Domando: “Come arrivati? Qui non c’è niente!”. “Questo è l’ingresso di Oventik”. La signora mi raccomanda: “Fate attenzione” e scendiamo. Apro l’ombrello per proteggerci dalla pioggia. Fa molto freddo e siamo avvolti nella nebbia. Da un lato della strada un cartello dice “Vi trovate in territorio zapatista e ribelle. Qui il popolo comanda e il governo obbedisce”. Un altro cartello recita un famoso slogan zapatista “Para todos todo, nada para nosotros – per tutti tutto, niente per noi”.



Attraversiamo la strada e troviamo un cancello e due donne col passamontagna ad un posto di controllo. Ci avviciniamo e ci presentiamo. Si limitano ad indicarci dove dobbiamo aspettare. Ce ne stiamo un quarto d’ora sotto la pioggia immobili ad attendere che succeda qualcosa. Poi dalla nebbia, lentamente, vediamo emergere altri due passamontagna. Ho in testa le parole di Marcos: “Abbiamo deciso di coprire il nostro volto perchè, prima, nessuno ci vedeva. Gli indios erano invisibili, inesistenti. Paradossalmente, è proprio coprendo i nostri volti che ci siamo fatti vedere e che siamo diventati visibili”.

I due uomini che ci vengono incontro, per quanto è dato vedere dal passamontagna, sembrano molto giovani e apparentemente non sono armati. Ci chiedono chi siamo e cosa vogliamo. Vogliono vedere i passaporti. Facendo attenzione a non bagnarli glieli porgiamo.
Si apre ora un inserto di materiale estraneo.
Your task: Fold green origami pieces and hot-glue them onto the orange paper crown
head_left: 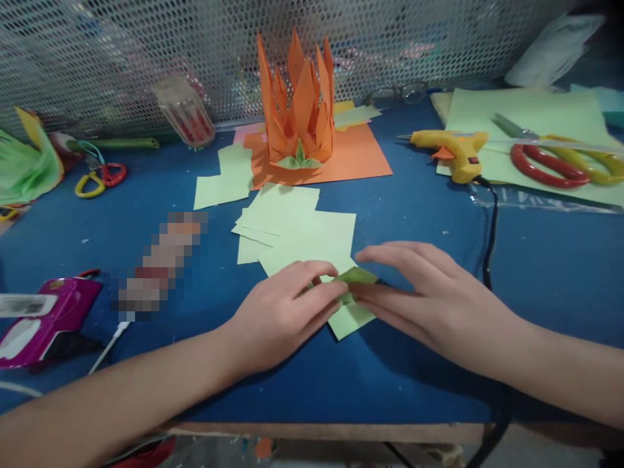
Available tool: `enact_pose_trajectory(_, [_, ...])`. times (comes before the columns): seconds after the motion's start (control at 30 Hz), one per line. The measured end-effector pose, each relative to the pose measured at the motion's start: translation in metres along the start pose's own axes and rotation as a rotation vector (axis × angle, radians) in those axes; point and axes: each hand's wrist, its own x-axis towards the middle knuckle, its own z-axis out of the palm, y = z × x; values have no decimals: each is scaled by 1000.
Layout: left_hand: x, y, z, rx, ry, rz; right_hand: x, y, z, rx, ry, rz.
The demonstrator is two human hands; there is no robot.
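Observation:
My left hand (283, 312) is closed, its thumb and fingertips pinching a small folded piece of green paper (358, 275). From the other side my right hand (429, 299) reaches to the same piece. Its fingers are stretched out, the upper ones raised apart from the paper and the lower ones against its edge. Part of the fold is hidden behind the fingertips. Beneath the hands lies a light green paper square (351, 318), with more loose pale green squares (302, 227) overlapping just beyond.
Behind stands an orange folded-paper crown (299, 110) on an orange sheet (363, 156). A yellow glue gun (455, 149) with a black cord lies right, near large scissors (550, 166). Left are small scissors (102, 179), a jar (185, 114), a purple device (49, 315) and a blurred-out item (160, 266).

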Motion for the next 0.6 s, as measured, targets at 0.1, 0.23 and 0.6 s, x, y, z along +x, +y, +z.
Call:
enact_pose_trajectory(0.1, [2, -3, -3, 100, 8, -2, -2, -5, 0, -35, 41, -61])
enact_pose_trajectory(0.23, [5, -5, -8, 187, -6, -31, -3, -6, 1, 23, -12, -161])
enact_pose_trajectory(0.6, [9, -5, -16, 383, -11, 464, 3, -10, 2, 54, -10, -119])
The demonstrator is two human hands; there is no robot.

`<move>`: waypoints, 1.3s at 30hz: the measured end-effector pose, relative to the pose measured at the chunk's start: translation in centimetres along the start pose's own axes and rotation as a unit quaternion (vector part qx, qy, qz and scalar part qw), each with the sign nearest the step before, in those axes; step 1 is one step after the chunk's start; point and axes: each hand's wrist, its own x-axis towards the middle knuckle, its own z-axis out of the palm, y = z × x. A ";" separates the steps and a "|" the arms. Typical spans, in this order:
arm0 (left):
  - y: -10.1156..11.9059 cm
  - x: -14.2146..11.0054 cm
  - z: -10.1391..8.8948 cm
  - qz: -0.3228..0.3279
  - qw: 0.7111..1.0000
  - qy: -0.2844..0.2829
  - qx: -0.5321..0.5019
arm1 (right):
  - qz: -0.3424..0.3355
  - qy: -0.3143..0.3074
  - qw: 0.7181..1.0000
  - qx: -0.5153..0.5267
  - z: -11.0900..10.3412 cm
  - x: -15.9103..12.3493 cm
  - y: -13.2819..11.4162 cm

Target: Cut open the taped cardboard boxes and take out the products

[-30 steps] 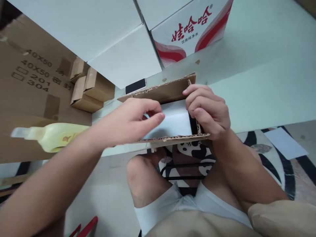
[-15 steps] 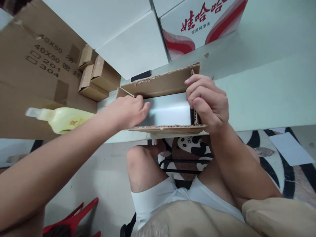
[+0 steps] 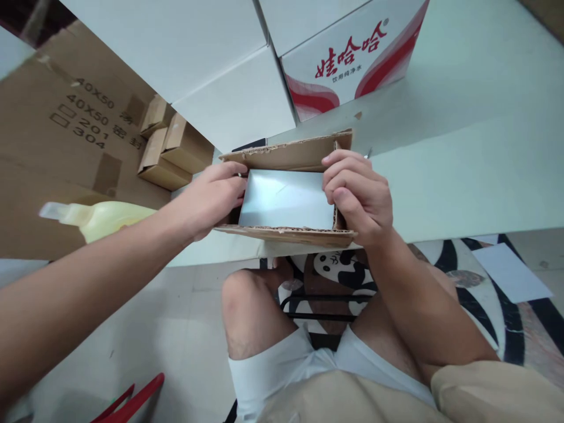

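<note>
A narrow brown cardboard box (image 3: 291,154) stands open-topped at the table's near edge. Inside it lies a smooth, silvery-white rectangular block (image 3: 286,200), its flat top facing up; I cannot make out what it is. My left hand (image 3: 220,191) is closed over the box's left end, fingertips bent down inside, beside the block's left edge and partly hidden. At the opposite end, my right hand (image 3: 359,194) grips the right wall, with fingers curled over the torn cardboard rim and thumb folded in.
A pale yellow pump bottle (image 3: 110,218) lies left of my forearm. Behind stand small brown cartons (image 3: 185,147), a large brown carton (image 3: 97,129), white boxes (image 3: 238,100) and a red-and-white water carton (image 3: 352,64). The pale table (image 3: 462,164) extends right. A red plastic thing (image 3: 136,402) is below left.
My left hand has moved left, off the block's top to the box's left end, uncovering more of the block. My right hand keeps its grip on the right wall. The view has shifted slightly.
</note>
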 end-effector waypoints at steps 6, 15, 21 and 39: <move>2.9 -0.9 -2.3 0.044 0.996 -0.071 -0.042 | 0.006 0.035 0.999 -0.030 0.1 -0.1 -0.1; -0.1 1.1 -4.6 0.130 0.955 -0.266 -0.004 | -0.029 0.066 0.997 -0.039 0.3 -0.3 -0.1; -0.9 3.1 -5.3 0.188 0.919 -0.310 0.154 | -0.033 0.089 0.995 -0.020 1.0 -0.3 0.2; 3.2 4.1 -4.7 0.296 0.852 -0.289 0.322 | -0.034 0.081 0.996 -0.025 0.5 0.2 0.0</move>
Trascrivono i nostri dati e poi continuano a farci domande per accertarsi della nostra identità. Dopo il terzo grado ci restituiscono i documenti e ci ordinano di attendere mentre la Giunta del Buon Governo, l’organo politico che amministra la comunità, decide se accogliere la nostra richiesta di visitare il caracol. Ce ne restiamo quasi altri venti minuti sotto il nostro misero ombrellino a tremare dal freddo. Poi due passamontagna rispuntano dalla nebbia e vengono verso di noi, ma non si tratta dei due uomini di prima. Sono altre due persone. Ci rifanno le stesse domande, ci richiedono il passaporto e mentre scompaiono nella nebbia ci dicono di attendere ancora. E noi attendiamo. La compagna di San Cristobal ci aveva preparato a tutto questo.

Quando finalmente tornano i primi due uomini ci dicono che possiamo accedere. Siamo felici di farci scortare fino all’esterno della casetta di legno che ospita la giunta del buon governo dove ci consegnano a due compagne col passamontagna che avranno il compito di guidarci e di tenerci d’occhio. Ci dicono che non possiamo fotografare le persone ma ci consentono di fotografare i murales che colorano gli edifici.

Siamo dentro. Non siamo venuti fino alle montagne del sudest messicano per nulla.

“Se vuoi sapere chi è Marcos, chi si nasconde sotto il suo passamontagna, prendi uno specchio e guardati, il volto che scoprirai è quello di Marcos. Perchè noi siamo tutti dei Marcos”.